Now while four meals every night is quite excessive there are many families in the country and around the global that cook different meals for different family members each night. And this can be causing more problems than solutions. Our kids form habits and patterns of behaviours at an early age. The longer it goes on the harder these habits are going to be to break. Besides cooking more than one meal every night will lose its attraction after a few years of doing it.

When we give our kids an “out” of eating something by cooking something else we are enforcing “picky” eating habits.

One of the things I discovered with the man I used to work with is that they also all ate at different times. If you want your child to stop being a picky eater, this is the first thing you want to change starting today. Families who eat together tend to have less picky eaters among them. The benefits of eating at the dinner table go far beyond this. It builds a sense of community and belonging which ultimately will increase your child’s self-esteem.

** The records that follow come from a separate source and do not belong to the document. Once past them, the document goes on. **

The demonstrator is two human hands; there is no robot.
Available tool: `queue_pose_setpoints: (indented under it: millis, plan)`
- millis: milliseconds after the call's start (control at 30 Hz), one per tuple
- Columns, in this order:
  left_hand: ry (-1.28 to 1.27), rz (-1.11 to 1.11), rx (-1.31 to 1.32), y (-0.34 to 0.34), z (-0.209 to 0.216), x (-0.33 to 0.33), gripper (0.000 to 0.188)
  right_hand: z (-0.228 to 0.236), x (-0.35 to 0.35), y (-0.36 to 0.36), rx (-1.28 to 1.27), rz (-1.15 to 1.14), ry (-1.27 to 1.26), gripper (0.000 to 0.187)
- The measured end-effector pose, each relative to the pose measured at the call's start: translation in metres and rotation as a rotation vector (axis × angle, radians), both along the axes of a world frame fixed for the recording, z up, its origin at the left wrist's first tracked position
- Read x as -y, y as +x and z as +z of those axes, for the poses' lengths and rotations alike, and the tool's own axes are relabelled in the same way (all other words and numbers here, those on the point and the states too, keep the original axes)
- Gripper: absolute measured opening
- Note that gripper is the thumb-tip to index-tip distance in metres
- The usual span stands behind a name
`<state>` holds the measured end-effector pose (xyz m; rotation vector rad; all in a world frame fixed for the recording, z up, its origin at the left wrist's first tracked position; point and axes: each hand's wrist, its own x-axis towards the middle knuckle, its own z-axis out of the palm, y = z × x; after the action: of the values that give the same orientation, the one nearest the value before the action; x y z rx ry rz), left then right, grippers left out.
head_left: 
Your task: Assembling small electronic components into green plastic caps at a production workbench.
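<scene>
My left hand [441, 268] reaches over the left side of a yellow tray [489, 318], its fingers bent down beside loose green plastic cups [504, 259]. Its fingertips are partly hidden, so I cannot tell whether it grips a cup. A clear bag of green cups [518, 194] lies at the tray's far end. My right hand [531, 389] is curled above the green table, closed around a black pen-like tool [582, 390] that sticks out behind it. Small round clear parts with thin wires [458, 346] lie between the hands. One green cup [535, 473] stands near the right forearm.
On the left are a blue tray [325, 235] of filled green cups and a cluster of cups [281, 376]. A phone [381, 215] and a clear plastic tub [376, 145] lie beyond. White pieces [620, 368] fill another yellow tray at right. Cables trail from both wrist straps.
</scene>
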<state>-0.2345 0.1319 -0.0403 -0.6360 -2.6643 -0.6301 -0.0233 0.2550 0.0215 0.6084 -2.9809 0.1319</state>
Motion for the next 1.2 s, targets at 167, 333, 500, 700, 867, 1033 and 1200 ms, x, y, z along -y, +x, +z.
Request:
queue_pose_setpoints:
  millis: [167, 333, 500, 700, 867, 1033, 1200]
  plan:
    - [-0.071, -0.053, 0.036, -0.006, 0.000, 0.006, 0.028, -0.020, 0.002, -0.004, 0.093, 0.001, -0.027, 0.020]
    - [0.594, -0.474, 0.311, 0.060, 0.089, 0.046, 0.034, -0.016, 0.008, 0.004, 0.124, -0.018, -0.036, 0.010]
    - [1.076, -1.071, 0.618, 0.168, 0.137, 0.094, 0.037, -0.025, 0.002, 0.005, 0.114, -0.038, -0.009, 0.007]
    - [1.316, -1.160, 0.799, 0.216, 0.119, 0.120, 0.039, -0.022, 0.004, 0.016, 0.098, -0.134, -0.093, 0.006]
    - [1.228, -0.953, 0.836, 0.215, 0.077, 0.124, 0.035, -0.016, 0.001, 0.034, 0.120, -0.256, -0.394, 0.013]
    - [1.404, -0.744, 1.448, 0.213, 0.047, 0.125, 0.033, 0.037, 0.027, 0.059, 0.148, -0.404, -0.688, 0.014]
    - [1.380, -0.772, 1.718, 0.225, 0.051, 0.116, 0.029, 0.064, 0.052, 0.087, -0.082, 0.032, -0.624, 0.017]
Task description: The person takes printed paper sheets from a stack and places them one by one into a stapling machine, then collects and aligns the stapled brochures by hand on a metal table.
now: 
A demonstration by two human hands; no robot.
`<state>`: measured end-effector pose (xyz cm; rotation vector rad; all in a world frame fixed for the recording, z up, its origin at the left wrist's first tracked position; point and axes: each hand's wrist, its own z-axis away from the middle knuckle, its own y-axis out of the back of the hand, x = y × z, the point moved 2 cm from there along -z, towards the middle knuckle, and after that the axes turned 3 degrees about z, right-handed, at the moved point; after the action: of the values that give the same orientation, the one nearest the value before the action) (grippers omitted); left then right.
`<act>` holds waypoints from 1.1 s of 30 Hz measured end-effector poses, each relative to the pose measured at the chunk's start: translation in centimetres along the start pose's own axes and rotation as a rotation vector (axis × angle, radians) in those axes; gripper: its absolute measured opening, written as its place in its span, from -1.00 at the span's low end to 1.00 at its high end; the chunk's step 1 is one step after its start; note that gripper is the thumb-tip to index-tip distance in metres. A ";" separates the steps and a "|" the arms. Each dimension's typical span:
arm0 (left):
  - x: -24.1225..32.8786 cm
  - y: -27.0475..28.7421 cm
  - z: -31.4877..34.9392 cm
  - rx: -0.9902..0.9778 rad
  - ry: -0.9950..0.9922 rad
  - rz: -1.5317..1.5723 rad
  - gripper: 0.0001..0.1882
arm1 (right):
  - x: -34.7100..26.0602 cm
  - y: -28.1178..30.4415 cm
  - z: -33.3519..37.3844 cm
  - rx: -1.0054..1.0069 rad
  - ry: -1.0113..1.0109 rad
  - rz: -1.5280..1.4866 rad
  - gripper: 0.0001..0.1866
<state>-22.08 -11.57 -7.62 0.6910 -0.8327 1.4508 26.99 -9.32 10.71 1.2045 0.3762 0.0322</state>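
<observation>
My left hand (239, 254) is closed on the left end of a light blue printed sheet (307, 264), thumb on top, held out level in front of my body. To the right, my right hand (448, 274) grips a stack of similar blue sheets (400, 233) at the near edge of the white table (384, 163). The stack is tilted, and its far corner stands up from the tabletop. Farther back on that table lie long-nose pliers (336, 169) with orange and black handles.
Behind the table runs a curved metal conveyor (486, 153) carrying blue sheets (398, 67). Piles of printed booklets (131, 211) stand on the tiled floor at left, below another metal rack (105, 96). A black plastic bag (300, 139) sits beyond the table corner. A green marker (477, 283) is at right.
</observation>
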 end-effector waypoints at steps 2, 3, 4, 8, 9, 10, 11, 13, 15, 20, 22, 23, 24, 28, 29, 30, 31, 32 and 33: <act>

The second thing you want to do is to stop the multiple meals at dinner time. Everyone in the family eats the same thing. Parents and children eat the same. My kids and I eat the same meal every night. I never expect them to eat anything I wouldn’t eat myself. Now you might be saying to yourself my child won’t eat it. They simply will refuse. I know that I have been there with each of my children. What I learnt is that by not giving them an option about dinner stopped any picky eating habits. If they chose not to eat their dinner, fine they got a piece of fruit instead. You don’t have to worry about them going hungry, I have no doubt your child has had more than enough food in the day to get them through till morning. And trust me, if you follow through on this it won’t be long before your child will eat whatever is put in front of them.

Be creative with your kids. My eldest son loves cheese. So when it came to vegetables I let him put melted cheese on the top. We used to laugh and say he would eat anything if he could have cheese with it. Then one day, I served him vegetables without the cheese. When he asked for it, I told him I had run out. But he was in the habit of eating them so he ate the vegetables without the cheese. I didn’t completely stop giving him cheese but he got to a place when he didn’t have it all the time. Now he rarely has cheese on his veggies.

Thirdly get your children involved with cooking. Kids absolutely love eating food they have helped prepare. Even young children can help. They can stir and put things on plates. When they are involved they feel more connected to what they are eating, they want to try it and they feel proud of their achievements.

What’s incredible with these steps is that not only will you be stopping their picky eating ways, you will also be helping their self-esteem rocket. Eating as a family at the dinner table enforces their sense of belonging and love. Having them help cook gives them a sense of belonging and achievement. All of which helps boost their self-esteem and self-worth. How does it get any better than that?